Work task:
Every entry must be given again exactly.

Task data:
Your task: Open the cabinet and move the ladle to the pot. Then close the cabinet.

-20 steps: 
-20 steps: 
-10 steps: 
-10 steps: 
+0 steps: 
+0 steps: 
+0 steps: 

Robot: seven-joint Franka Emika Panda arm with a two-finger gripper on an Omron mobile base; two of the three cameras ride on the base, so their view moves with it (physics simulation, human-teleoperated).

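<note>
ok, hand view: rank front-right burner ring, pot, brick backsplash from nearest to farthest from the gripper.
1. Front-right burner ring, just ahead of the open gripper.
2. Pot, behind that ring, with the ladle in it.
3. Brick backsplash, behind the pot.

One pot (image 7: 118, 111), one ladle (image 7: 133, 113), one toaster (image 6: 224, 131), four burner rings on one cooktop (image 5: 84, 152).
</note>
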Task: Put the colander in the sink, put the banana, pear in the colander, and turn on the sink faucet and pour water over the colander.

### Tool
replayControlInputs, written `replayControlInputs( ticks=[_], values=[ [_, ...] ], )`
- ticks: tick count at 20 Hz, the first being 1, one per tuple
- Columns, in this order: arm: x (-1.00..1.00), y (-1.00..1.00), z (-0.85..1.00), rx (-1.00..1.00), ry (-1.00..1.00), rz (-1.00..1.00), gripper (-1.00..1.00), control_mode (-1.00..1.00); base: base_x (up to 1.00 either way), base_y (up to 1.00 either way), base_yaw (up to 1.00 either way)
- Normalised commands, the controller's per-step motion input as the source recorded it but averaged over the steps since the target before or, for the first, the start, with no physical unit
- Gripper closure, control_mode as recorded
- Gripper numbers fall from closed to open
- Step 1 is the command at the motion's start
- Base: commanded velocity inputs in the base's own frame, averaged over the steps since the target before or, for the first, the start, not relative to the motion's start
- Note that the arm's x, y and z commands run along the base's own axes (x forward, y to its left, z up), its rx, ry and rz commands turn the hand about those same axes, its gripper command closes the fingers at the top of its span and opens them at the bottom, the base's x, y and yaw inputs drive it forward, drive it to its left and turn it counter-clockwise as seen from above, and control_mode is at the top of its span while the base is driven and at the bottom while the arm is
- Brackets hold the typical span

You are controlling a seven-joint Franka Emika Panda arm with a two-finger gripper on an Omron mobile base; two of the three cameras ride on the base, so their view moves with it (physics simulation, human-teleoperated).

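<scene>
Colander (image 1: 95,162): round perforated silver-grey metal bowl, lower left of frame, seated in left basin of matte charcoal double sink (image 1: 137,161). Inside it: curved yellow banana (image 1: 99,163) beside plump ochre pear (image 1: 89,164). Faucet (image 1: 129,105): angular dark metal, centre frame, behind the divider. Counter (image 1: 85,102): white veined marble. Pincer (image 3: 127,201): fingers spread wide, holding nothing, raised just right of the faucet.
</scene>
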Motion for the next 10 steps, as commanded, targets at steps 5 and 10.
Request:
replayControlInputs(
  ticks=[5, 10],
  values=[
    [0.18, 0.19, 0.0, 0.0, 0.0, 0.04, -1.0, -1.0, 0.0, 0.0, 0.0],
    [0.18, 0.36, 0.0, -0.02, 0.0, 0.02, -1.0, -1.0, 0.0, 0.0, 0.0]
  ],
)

Completed task:
Your task: Open the cabinet and move the ladle to the pot. Then close the cabinet.

-20 steps: 
-20 steps: 
-10 steps: 
-10 steps: 
+0 steps: 
+0 steps: 
+0 steps: 

Robot: seven-joint Franka Emika Panda arm with a two-finger gripper on an Omron mobile base; two of the three cameras ride on the base, so their view moves with it (physics simulation, human-teleoperated).

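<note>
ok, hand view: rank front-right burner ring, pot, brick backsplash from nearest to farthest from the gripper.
1. Front-right burner ring, just ahead of the open gripper.
2. Pot, behind that ring, with the ladle in it.
3. Brick backsplash, behind the pot.

One pot (image 7: 118, 111), one ladle (image 7: 133, 113), one toaster (image 6: 224, 131), four burner rings on one cooktop (image 5: 84, 152).
</note>
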Task: Put the colander in the sink, put the banana, pear in the colander, and turn on the sink faucet and pour water over the colander.

### Tool
replayControlInputs, written `replayControlInputs( ticks=[_], values=[ [_, ...] ], )`
- ticks: tick count at 20 Hz, the first being 1, one per tuple
- Columns, in this order: arm: x (-1.00..1.00), y (-1.00..1.00), z (-0.85..1.00), rx (-1.00..1.00), ry (-1.00..1.00), rz (-1.00..1.00), gripper (-1.00..1.00), control_mode (-1.00..1.00); base: base_x (up to 1.00 either way), base_y (up to 1.00 either way), base_yaw (up to 1.00 either way)
- Normalised commands, the controller's per-step motion input as the source recorded it but averaged over the steps since the target before or, for the first, the start, with no physical unit
- Gripper closure, control_mode as recorded
- Gripper numbers fall from closed to open
- Step 1 is the command at the motion's start
- Base: commanded velocity inputs in the base's own frame, averaged over the steps since the target before or, for the first, the start, not relative to the motion's start
- Note that the arm's x, y and z commands run along the base's own axes (x forward, y to its left, z up), its rx, ry and rz commands turn the hand about those same axes, its gripper command closes the fingers at the top of its span and opens them at the bottom, the base's x, y and yaw inputs drive it forward, drive it to its left and turn it counter-clockwise as seen from above, and control_mode is at the top of its span while the base is driven and at the bottom while the arm is
- Brackets hold the typical span

You are controlling a seven-joint Franka Emika Panda arm with a two-finger gripper on an Omron mobile base; two of the three cameras ride on the base, so their view moves with it (physics simulation, human-teleoperated).

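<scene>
Colander (image 1: 95,162): round perforated silver-grey metal bowl, lower left of frame, seated in left basin of matte charcoal double sink (image 1: 137,161). Inside it: curved yellow banana (image 1: 99,163) beside plump ochre pear (image 1: 89,164). Faucet (image 1: 129,105): angular dark metal, centre frame, behind the divider. Counter (image 1: 85,102): white veined marble. Pincer (image 3: 127,201): fingers spread wide, holding nothing, raised just right of the faucet.
</scene>
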Motion for the next 10 steps, as commanded, targets at steps 5 and 10.
Request:
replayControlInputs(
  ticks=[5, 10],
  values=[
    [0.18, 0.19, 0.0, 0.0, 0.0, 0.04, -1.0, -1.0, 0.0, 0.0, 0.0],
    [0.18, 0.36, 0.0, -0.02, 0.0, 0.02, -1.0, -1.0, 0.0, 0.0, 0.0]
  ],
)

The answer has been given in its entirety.